:: DATASET CONTENT ::

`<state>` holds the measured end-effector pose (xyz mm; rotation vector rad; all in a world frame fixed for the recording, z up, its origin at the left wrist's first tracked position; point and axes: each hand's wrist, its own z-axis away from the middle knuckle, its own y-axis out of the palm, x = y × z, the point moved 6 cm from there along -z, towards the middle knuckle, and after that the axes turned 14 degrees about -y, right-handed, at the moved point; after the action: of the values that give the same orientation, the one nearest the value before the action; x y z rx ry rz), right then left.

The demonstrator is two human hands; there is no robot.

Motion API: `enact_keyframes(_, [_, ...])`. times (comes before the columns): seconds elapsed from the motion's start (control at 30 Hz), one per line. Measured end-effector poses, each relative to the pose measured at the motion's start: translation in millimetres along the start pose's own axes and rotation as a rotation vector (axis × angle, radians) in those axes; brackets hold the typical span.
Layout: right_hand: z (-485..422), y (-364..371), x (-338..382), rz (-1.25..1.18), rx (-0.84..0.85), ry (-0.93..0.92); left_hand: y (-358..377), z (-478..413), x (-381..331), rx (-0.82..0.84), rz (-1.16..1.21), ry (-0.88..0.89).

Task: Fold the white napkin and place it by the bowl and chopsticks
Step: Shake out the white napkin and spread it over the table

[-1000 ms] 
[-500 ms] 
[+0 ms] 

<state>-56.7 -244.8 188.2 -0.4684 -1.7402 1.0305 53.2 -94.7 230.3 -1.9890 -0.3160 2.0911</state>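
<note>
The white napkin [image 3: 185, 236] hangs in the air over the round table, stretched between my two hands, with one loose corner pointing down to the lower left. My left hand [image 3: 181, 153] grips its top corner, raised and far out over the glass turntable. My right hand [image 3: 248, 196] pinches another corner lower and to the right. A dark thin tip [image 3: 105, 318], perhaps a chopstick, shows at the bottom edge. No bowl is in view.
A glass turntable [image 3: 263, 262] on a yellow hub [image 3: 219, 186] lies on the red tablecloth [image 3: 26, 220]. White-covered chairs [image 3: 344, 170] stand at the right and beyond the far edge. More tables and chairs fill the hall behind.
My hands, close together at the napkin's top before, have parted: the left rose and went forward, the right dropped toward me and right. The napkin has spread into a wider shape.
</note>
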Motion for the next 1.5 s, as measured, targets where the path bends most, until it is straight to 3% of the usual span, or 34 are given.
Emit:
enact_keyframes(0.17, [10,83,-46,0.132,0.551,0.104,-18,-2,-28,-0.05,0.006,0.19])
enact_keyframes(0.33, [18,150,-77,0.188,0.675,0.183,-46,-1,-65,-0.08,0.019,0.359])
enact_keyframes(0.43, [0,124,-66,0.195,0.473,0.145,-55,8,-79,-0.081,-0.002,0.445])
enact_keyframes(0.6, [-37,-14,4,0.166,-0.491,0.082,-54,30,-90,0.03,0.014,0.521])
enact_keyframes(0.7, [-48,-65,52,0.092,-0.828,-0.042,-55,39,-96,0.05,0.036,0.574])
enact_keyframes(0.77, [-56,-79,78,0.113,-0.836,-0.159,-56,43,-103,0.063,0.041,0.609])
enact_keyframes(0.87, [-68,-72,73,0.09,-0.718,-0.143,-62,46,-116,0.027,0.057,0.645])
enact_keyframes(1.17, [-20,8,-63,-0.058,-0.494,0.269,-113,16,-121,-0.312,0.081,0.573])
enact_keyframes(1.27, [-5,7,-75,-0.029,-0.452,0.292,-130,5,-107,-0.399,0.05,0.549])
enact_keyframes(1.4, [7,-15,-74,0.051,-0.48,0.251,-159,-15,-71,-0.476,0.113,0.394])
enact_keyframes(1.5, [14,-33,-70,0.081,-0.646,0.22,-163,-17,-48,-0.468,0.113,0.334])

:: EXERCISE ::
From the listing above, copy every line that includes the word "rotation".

:: FINISHED TASK ::
`<state>` holds the measured end-effector pose (xyz mm; rotation vector rad; all in a world frame fixed for the recording, z up, its origin at the left wrist's first tracked position; point and axes: each hand's wrist, its own z-axis away from the middle knuckle, its own y-axis out of the palm, x = y × z, the point moved 6 cm from there along -z, towards the middle knuckle, and after that the axes turned 14 degrees about -y, right-handed, at the moved point; after the action: of the values that give the same orientation, the one nearest the value before the action; x y z rx ry rz), right then left.
Motion API: `enact_keyframes(_, [_, ...])`. times (comes before the columns): seconds elapsed from the motion's start (control at 30 Hz), one per line. Measured end-effector poses, each relative to the pose measured at the motion's start: translation in millimetres along the start pose's own axes and rotation as a rotation vector (axis × angle, radians) in those axes; brackets hold the typical span.

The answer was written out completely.